** PROBLEM DETAILS **
Pull each line containing "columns" from the data.

** SOURCE DATA **
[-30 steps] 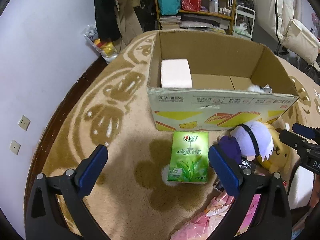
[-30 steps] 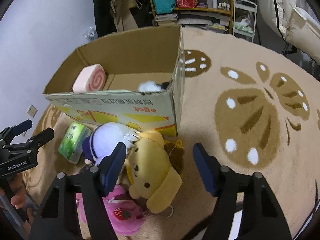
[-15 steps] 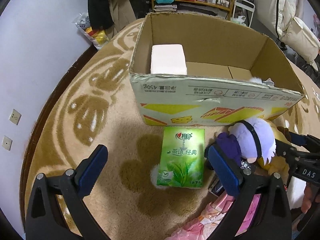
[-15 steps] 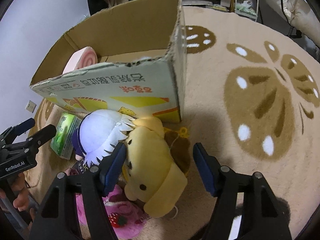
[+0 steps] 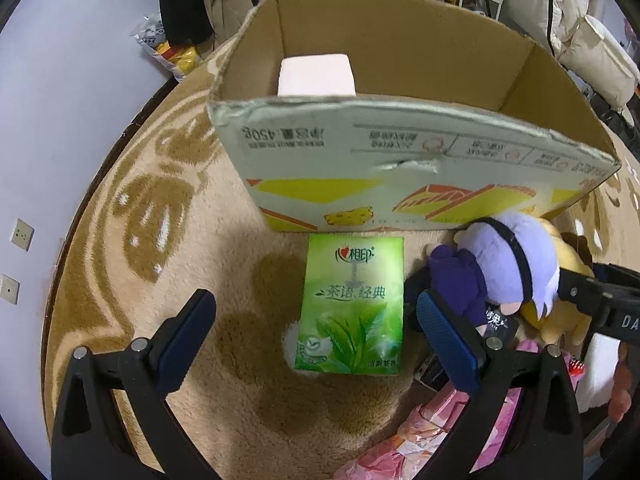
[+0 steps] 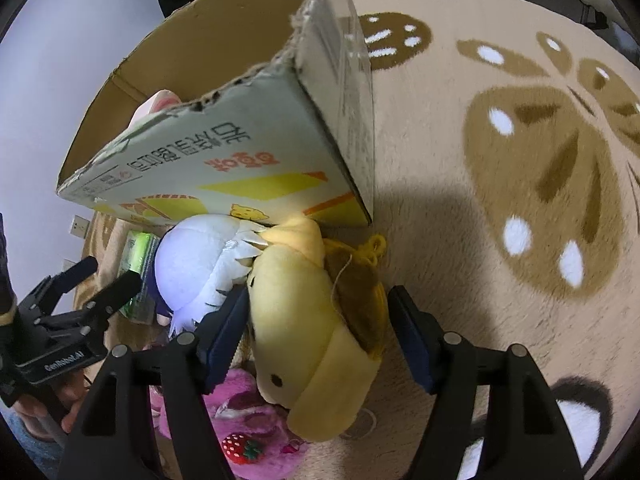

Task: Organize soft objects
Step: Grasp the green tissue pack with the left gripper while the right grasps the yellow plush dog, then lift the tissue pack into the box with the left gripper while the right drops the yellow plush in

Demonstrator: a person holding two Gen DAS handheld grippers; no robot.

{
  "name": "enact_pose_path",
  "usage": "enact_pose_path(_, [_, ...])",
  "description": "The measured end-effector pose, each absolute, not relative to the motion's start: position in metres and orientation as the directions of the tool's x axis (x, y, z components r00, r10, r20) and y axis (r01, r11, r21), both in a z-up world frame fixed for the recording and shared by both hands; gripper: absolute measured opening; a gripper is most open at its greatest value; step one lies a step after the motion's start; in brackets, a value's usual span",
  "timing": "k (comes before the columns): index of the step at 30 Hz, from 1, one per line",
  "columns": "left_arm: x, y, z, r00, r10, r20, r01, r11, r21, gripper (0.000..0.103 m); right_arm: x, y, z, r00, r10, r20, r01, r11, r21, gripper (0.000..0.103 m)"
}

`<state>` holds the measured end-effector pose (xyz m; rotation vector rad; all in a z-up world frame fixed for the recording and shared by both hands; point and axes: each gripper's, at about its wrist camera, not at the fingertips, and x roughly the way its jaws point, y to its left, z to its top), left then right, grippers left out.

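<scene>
A green tissue pack (image 5: 352,308) lies flat on the rug in front of the cardboard box (image 5: 400,152). My left gripper (image 5: 314,308) hangs over it, open, one finger on either side and clear of it. A yellow dog plush (image 6: 312,320) lies at the box's corner (image 6: 240,160). My right gripper (image 6: 318,312) straddles it with its jaws closing; the left pad (image 6: 232,320) brushes the plush, and no firm squeeze shows. A lilac-haired doll (image 6: 192,264) (image 5: 504,256) lies between the pack and the dog. A pink roll cushion (image 5: 316,76) stands inside the box.
A pink strawberry plush (image 6: 256,432) lies under my right gripper, near the person's hand (image 6: 44,412). Pink wrapping (image 5: 420,432) lies at the lower right. The patterned rug (image 6: 520,200) spreads to the right. Shelves and hanging clothes (image 5: 180,0) stand behind the box.
Both grippers have sunk toward the floor and tilted further down, so the box and toys loom larger. The yellow dog now sits deeper between the right jaws, which have narrowed a little.
</scene>
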<state>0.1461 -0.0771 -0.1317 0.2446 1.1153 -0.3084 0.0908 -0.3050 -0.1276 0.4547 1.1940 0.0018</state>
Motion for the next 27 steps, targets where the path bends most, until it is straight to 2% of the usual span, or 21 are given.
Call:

** RESULT FOR THIS TASK **
  "timing": "k (comes before the columns): index of the step at 30 Hz, from 1, one per line",
  "columns": "left_arm: x, y, z, r00, r10, r20, r01, r11, r21, gripper (0.000..0.103 m); right_arm: x, y, z, r00, r10, r20, r01, r11, r21, gripper (0.000..0.103 m)"

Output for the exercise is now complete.